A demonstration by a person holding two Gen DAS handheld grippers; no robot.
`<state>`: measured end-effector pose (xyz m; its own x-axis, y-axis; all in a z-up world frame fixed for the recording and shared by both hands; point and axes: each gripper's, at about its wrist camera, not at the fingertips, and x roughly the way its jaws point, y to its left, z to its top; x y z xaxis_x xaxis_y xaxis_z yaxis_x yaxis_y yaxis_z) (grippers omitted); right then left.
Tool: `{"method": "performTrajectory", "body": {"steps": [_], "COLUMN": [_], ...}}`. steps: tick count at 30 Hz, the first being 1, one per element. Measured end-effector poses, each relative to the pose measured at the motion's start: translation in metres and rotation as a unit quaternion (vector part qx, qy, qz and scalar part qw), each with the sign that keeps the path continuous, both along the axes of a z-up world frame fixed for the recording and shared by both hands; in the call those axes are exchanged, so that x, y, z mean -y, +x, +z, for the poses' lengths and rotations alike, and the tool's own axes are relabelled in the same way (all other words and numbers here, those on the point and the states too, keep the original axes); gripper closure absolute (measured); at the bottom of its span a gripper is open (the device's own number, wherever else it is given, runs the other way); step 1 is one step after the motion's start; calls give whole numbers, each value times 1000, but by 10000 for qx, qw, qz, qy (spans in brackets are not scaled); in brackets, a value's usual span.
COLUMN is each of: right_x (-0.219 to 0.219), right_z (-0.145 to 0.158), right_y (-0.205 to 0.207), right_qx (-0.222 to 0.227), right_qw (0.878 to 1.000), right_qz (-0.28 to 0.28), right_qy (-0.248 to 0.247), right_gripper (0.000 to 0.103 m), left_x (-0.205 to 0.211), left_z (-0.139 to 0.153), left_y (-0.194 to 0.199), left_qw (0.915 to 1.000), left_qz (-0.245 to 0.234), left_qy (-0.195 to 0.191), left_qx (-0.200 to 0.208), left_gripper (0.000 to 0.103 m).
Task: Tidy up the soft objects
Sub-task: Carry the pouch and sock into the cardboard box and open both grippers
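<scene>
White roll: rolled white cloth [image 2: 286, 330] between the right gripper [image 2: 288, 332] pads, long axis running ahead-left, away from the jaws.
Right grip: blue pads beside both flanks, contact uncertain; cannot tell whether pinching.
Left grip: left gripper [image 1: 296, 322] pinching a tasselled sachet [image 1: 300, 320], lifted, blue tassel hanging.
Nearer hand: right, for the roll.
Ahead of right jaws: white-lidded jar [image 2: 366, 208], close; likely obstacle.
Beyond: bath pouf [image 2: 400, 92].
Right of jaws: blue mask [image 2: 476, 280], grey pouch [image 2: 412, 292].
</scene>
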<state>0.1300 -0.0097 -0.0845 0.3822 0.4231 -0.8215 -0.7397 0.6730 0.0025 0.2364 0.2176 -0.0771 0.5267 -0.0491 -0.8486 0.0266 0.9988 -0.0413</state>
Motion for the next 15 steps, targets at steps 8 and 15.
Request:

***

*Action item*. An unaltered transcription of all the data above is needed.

*Output of the exercise*.
A demonstration by a person holding two Gen DAS handheld grippers; no robot.
`<state>`: measured end-effector pose (xyz m; its own x-axis, y-axis; all in a z-up world frame fixed for the recording and shared by both hands; point and axes: each gripper's, at about its wrist camera, not at the fingertips, and x roughly the way its jaws point, y to its left, z to its top; x y z xaxis_x xaxis_y xaxis_z yaxis_x yaxis_y yaxis_z) (grippers omitted); right then left.
Tool: `{"method": "performTrajectory", "body": {"steps": [_], "COLUMN": [_], ...}}`. steps: tick count at 30 Hz, the first being 1, one per element. Measured end-effector poses, each relative to the pose measured at the motion's start: translation in metres and rotation as a unit quaternion (vector part qx, qy, qz and scalar part qw), each with the sign that keeps the path continuous, both along the axes of a z-up world frame fixed for the recording and shared by both hands; in the call those axes are exchanged, so that x, y, z mean -y, +x, +z, for the poses' lengths and rotations alike, and the tool's own axes are relabelled in the same way (all other words and numbers here, those on the point and the states too, keep the original axes); gripper closure absolute (measured); at the bottom of its span a gripper is open (the device's own number, wherever else it is given, runs the other way); step 1 is one step after the motion's start; calls give whole numbers, each value times 1000, but by 10000 for qx, qw, qz, qy (spans in brackets are not scaled); in brackets, a value's usual span.
COLUMN is each of: right_x (-0.219 to 0.219), right_z (-0.145 to 0.158), right_y (-0.205 to 0.207), right_qx (-0.222 to 0.227), right_qw (0.878 to 1.000), right_qz (-0.28 to 0.28), right_qy (-0.248 to 0.247), right_gripper (0.000 to 0.103 m), left_x (-0.205 to 0.211), left_z (-0.139 to 0.153), left_y (-0.194 to 0.199), left_qw (0.915 to 1.000), left_qz (-0.245 to 0.234), left_qy (-0.195 to 0.191), left_qx (-0.200 to 0.208), left_gripper (0.000 to 0.103 m).
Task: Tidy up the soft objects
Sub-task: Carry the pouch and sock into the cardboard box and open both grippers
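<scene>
White roll: rolled white cloth [image 2: 286, 330] between the right gripper [image 2: 288, 332] pads, long axis running ahead-left, away from the jaws.
Right grip: blue pads beside both flanks, contact uncertain; cannot tell whether pinching.
Left grip: left gripper [image 1: 296, 322] pinching a tasselled sachet [image 1: 300, 320], lifted, blue tassel hanging.
Nearer hand: right, for the roll.
Ahead of right jaws: white-lidded jar [image 2: 366, 208], close; likely obstacle.
Beyond: bath pouf [image 2: 400, 92].
Right of jaws: blue mask [image 2: 476, 280], grey pouch [image 2: 412, 292].
</scene>
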<state>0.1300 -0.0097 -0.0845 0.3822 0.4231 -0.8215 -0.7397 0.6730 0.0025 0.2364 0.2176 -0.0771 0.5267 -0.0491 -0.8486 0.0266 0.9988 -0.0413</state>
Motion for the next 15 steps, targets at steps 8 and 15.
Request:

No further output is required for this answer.